**What the exercise asks:**
Each line of the data below between the one containing "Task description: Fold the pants" and the one containing "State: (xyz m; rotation", both included, is to be repeated exactly. Please omit pictures.

**Supplied material:**
######

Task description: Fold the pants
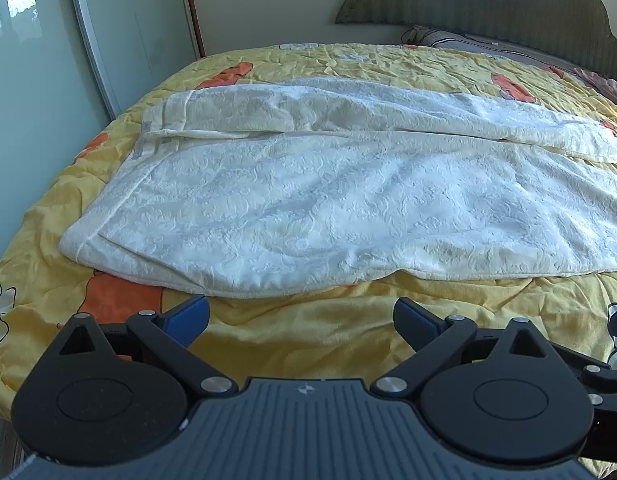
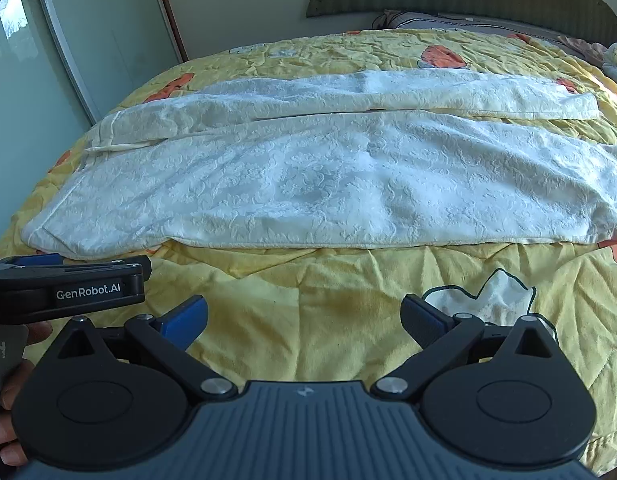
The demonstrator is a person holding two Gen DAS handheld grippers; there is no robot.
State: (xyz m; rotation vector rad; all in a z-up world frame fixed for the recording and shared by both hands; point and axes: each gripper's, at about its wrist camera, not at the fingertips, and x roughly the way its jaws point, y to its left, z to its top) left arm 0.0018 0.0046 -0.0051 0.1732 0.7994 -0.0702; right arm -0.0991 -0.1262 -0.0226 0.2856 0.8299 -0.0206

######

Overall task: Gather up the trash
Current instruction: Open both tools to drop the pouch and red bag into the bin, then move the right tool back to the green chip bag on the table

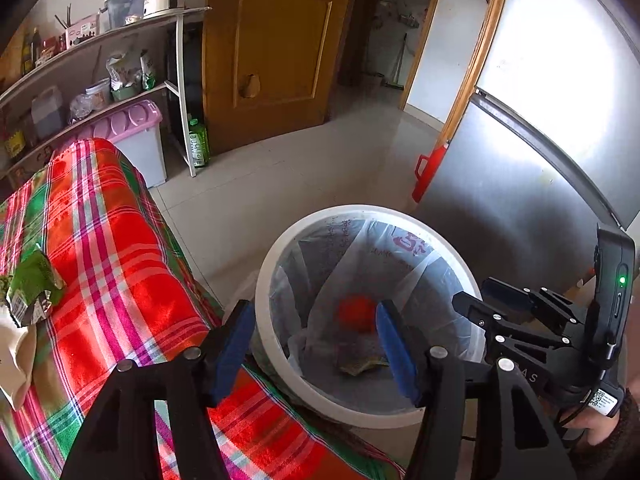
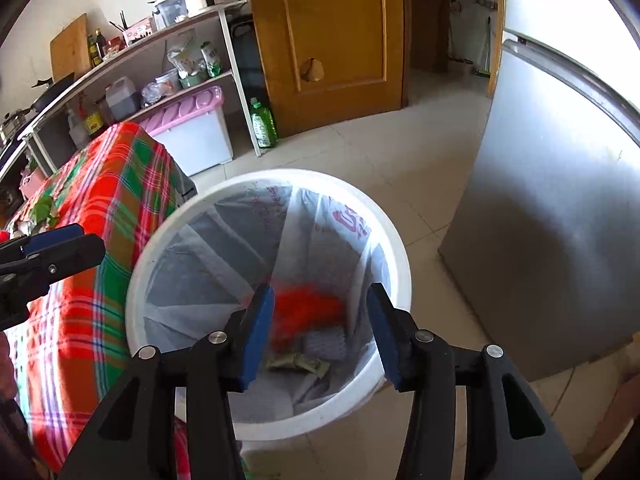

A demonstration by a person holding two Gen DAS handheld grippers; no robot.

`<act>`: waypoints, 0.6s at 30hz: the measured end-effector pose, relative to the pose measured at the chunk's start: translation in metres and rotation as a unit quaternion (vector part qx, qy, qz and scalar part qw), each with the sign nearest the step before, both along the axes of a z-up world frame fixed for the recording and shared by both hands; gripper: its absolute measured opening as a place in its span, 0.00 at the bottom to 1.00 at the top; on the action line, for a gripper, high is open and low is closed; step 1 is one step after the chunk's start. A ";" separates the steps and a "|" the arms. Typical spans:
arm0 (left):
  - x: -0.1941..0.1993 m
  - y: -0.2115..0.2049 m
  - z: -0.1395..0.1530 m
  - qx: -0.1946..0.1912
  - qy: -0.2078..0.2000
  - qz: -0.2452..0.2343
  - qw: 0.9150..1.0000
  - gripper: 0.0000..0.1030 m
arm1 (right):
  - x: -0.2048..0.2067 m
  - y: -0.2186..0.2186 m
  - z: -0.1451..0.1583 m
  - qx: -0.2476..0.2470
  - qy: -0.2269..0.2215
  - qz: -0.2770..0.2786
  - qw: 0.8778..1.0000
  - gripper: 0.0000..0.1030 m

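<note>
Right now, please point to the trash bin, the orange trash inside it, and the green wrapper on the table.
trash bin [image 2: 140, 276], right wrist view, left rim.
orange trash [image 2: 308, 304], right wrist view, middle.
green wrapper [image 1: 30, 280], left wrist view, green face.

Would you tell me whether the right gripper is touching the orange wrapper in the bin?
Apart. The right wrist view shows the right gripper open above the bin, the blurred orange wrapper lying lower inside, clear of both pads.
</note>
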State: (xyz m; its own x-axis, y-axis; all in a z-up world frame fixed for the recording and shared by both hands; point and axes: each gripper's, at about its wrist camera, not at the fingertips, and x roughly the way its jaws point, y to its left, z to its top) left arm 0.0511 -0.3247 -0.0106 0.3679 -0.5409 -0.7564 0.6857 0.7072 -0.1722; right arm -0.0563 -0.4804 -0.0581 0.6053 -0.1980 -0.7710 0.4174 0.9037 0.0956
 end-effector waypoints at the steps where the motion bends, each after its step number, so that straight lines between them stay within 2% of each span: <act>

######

**Finished task:**
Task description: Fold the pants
The demonstrator is a person holding two Gen DAS handheld grippers; there is no robot.
State: (xyz m; rotation vector rad; all in a z-up world frame fixed for the recording and shared by both hands; point and axes: each gripper's, at about its wrist camera, not at the fingertips, and x roughly the way its jaws point, y to its left, z to its top) left arm 0.0018 0.0046 -0.0051 0.1732 0.7994 -0.0702; right arm -0.0991 -0.1262 -0.0226 0.2856 0.8299 -0.0206

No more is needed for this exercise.